Kehidupan ini tak terjelaskan, tak masuk akal barangkali karena tiga hal. Pertama, akal kita tertutup. Kedua, akal kita penuh. Ketiga, barangkali kita punya otak, tapi tanpa wadah pengetahuan yang bernama akal. Sore itu, aku menyapa-Nya - melalui hati.

"Mengapa saya?" tanyaku.
"Karena hanya kau yang bisa," satu-satunya manusia idiot yang mau dikorbankan tanpa minta apa-apa.
"Aku tak menginginkan ini semua!"
"Kalau begitu kau pecundang!"
"Jika aku pecundang, mengapa tak Kau ambil saja. Turun, dan ambilah sendiri ini semua!"
"Bukankah Aku adalah engkau, dan engkau adalah aku dalam wujud yang berbeda?"
"Jika aku adalah Engkau, mengapa aku tak bisa mewujudkan apa yang aku inginkan?"
"Karena itu - keinginan - engkau, bukan Aku,"
"Bagaimana agar aku adalah Engkau saat aku menginginkan sesuatu?"
"Hilangkan keinginan,"
"Bagaimana bisa aku mewujudkan sesuatu tanpa aku menginginkannya?"
"Aku yang mewujudkannya,"
"Bagaimana?"
"Kembalilah pada-Ku. Di dunia ini, tidak ada apa-apa,"

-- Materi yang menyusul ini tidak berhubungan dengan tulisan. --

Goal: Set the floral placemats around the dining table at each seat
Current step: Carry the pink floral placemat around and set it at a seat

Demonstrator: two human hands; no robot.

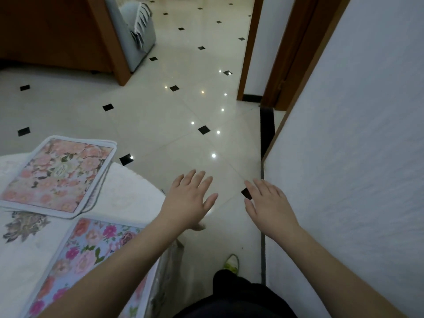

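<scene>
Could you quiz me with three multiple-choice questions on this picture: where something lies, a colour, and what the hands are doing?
1. Where does the stack of pink floral placemats lie?
A. on the floor
B. on the white-covered table, its far corner past the edge
C. on the grey chair

2. What ground colour has the near placemat under the left arm?
A. light blue
B. dark green
C. black

3. What state are the left hand and right hand in?
A. both gripping a placemat
B. one gripping, one free
C. both open, holding nothing

Answers: 1 B, the stack's far corner hangs over the floor; 2 A, blue shows between its pink flowers; 3 C, fingers are spread above the floor tiles.
</scene>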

Kembali? Apakah kita sedang pergi? Untuk apa? Ke mana?

Manusia nampaknya terlalu cepat berputus asa. Fa idza qutiyathishshotu fantashiru fil ardli wabtaghu min fadhlillah wadzkurullahi katsiron la'alakum turhamun. Lakukanlah perjalanan. Bukan hanya mencari karunia-Nya di bumi yang Ia hamparkan - agar ketika kau terluka, kau tak akan berjalan memutar dan menemui apa yang melukaimu itu lagi, tapi ke dalam, inner peace. Lakukanlah perjalanan ke dalam dirimu sendiri. Manusia tak akan bahagia, meski di dunia ia menemukan sesuatu yang ia sangat inginkan. Uang dan harta memudahkan hidup, tapi tak akan bisa membeli kebahagiaan. Teman hidup tak akan menjamin kebahagiaan, selama kondisi hati tak tenang. Tapi, kebahagiaan tak akan menampakan diri, selama rasa lelah belum menghampiri. Rasa lelah setelah melakukan perjalanan - yang tak nyaman. Rasa lelah yang menyingkirkan peran akal, lalu mengangkat, memberikan mahkota pada hati. Pemimpin diri, yang mengawali perjalanan, lalu menuntun jalan, kemudian membawa pulang dengan oleh-oleh kebijaksanaan : yang terpungut sepanjang jalan. Satu rahasia, hati akan selalu malu berada di depan, saat akal dan alasan tak merasa lelah. Saat diri belum mampu hidup melampaui alasan, melewati batas akal.